■ **Instructions to follow**
Exactly the lines below from the one with "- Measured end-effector" up to and including the one with "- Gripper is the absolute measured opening" make up the answer, with nothing else added.

*** Begin section ***

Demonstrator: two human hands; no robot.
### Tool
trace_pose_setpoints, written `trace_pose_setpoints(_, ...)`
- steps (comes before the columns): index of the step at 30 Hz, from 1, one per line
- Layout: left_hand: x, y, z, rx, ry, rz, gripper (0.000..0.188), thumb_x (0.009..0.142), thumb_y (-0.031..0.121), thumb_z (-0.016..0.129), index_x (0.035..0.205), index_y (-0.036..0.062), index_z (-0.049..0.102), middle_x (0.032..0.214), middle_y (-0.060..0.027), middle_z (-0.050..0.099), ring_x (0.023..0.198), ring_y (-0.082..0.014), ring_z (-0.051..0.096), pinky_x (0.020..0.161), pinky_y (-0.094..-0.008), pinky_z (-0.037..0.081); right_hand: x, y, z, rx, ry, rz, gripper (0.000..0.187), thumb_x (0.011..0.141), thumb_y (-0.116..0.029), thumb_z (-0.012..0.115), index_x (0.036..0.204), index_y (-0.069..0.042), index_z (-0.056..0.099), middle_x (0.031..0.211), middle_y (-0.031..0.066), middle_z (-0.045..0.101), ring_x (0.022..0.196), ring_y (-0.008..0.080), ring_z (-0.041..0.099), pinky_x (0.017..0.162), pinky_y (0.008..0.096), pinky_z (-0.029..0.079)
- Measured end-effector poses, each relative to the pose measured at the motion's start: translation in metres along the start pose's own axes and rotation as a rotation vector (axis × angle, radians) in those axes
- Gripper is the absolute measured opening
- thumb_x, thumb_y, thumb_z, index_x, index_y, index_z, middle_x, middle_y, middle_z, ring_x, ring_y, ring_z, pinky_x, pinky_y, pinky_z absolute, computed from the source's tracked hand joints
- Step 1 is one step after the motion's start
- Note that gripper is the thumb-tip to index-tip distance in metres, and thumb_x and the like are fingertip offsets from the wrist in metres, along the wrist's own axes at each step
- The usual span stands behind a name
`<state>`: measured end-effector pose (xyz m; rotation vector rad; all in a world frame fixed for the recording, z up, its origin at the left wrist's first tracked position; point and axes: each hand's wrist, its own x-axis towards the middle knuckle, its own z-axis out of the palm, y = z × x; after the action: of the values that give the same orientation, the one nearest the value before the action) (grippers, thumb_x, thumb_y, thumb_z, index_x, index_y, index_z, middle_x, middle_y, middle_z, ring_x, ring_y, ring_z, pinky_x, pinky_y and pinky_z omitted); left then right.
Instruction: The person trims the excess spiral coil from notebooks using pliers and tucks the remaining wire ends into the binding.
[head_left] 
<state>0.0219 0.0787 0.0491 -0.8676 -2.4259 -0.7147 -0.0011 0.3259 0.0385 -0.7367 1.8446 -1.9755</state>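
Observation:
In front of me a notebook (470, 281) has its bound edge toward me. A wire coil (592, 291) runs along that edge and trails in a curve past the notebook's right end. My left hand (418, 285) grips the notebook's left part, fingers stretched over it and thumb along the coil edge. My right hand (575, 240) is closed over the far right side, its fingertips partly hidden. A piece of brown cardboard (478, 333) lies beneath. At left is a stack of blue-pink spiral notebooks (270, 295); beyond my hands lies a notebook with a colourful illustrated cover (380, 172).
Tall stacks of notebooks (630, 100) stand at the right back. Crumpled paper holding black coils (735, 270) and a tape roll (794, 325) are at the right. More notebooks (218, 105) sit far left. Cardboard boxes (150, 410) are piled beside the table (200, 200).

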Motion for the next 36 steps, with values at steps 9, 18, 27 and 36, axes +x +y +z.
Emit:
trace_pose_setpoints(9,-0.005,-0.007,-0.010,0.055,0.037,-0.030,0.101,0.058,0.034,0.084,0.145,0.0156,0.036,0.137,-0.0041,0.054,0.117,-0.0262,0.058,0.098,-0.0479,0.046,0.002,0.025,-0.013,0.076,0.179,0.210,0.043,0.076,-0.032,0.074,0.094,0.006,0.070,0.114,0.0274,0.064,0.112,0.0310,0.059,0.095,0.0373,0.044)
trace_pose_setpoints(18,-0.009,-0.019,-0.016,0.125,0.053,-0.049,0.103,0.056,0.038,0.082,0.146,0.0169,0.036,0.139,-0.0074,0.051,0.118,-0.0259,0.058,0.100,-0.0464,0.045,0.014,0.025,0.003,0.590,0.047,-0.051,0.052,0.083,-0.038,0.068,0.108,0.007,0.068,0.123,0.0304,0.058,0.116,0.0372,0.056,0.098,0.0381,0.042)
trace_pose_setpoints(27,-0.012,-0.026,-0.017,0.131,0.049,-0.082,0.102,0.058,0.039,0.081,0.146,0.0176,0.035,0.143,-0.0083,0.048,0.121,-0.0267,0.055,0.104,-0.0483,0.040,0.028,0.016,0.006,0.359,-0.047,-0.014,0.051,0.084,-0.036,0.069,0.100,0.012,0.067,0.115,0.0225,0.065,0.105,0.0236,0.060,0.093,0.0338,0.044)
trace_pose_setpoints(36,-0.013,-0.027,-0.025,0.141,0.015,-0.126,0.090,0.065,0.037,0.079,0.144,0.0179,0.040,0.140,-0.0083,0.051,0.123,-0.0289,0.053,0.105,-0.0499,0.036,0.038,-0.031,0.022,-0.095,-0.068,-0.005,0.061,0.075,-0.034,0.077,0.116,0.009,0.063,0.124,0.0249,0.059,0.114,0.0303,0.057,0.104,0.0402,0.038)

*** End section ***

■ **Answer below**
- Measured end-effector poses, each relative to the pose measured at the motion's start: translation in metres along the start pose's own axes and rotation as a rotation vector (axis × angle, radians) in those axes
- Gripper is the absolute measured opening

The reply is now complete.